Task item: Whatever precedes the line containing "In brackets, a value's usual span" is not copied; that line and every line after it through the final one below are copied exactly, except pictures.
· · ·
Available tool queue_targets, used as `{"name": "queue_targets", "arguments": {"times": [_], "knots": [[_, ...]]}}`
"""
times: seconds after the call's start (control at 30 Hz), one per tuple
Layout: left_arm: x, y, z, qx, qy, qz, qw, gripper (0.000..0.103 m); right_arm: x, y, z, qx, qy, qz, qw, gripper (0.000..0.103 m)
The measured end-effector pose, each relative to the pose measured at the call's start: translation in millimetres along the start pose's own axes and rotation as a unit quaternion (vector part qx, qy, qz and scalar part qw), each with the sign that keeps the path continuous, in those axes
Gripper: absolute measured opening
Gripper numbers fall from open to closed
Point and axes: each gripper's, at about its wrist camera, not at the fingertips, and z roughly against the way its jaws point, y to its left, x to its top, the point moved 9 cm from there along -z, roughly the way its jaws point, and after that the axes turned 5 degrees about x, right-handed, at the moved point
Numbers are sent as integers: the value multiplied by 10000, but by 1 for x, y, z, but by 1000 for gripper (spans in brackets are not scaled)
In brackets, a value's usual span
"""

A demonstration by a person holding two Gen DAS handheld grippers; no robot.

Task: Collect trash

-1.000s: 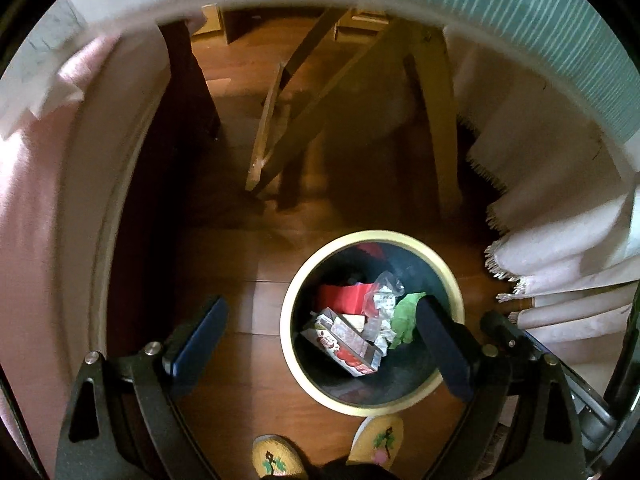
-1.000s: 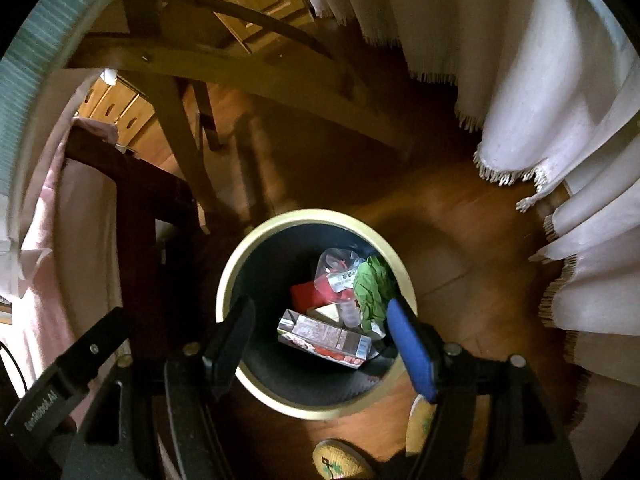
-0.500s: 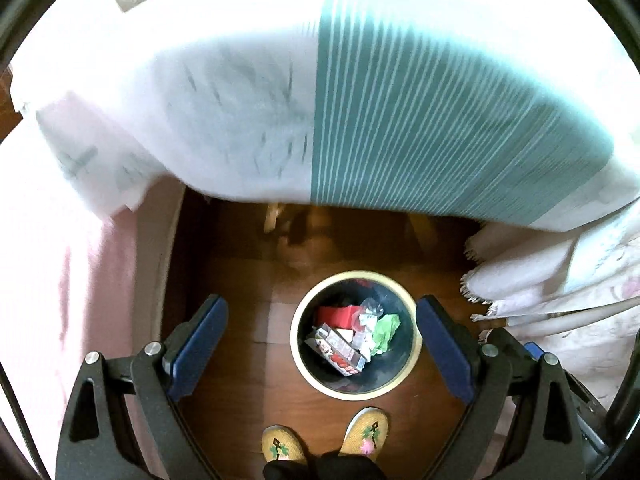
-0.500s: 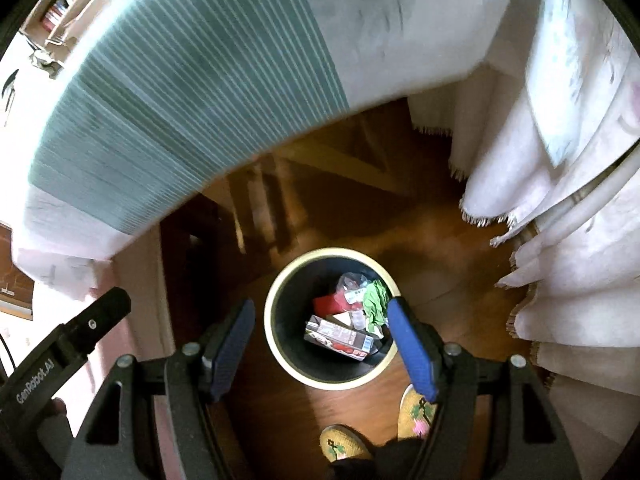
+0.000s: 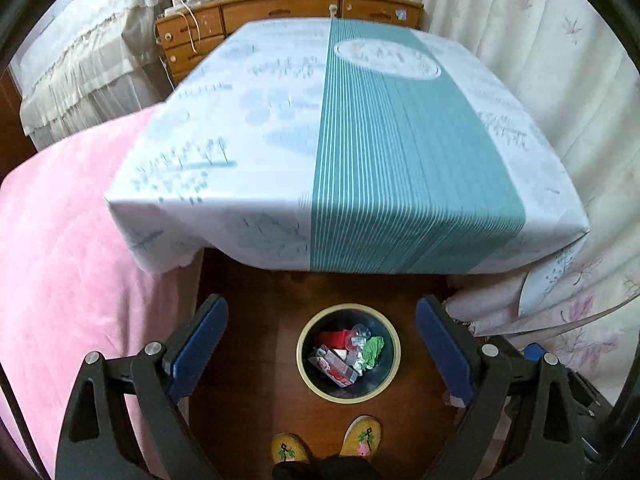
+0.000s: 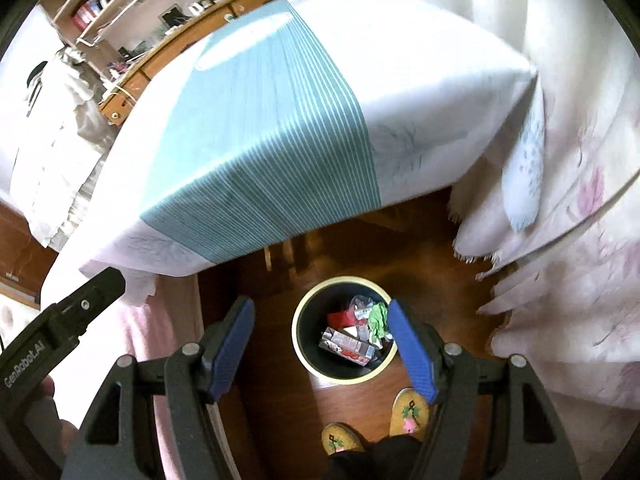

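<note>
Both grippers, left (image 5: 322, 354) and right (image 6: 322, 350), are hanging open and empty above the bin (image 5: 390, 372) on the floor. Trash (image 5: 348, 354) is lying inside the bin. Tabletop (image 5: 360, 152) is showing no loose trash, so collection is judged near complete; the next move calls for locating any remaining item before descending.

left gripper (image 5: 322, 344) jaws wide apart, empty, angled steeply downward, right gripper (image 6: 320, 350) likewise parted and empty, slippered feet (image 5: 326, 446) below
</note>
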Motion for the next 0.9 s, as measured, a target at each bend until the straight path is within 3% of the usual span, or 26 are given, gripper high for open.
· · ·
Finished task:
In brackets, a value's usual span
"""

A demonstration by a person holding two Gen DAS handheld grippers; no robot.

Task: Collect trash

-1.000s: 
-1.000s: 
-0.500s: 
-0.500s: 
+0.000s: 
+0.000s: 

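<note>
Both grippers, left (image 5: 322, 354) and right (image 6: 322, 350), are hanging open and empty above the bin (image 5: 390, 372) on the floor. Trash (image 5: 348, 354) is lying inside the bin. Tabletop (image 5: 360, 152) is showing no loose trash, so collection is judged near complete; the next move calls for locating any remaining item before descending.

left gripper (image 5: 322, 344) jaws wide apart, empty, angled steeply downward, right gripper (image 6: 320, 350) likewise parted and empty, slippered feet (image 5: 326, 446) below
</note>
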Motion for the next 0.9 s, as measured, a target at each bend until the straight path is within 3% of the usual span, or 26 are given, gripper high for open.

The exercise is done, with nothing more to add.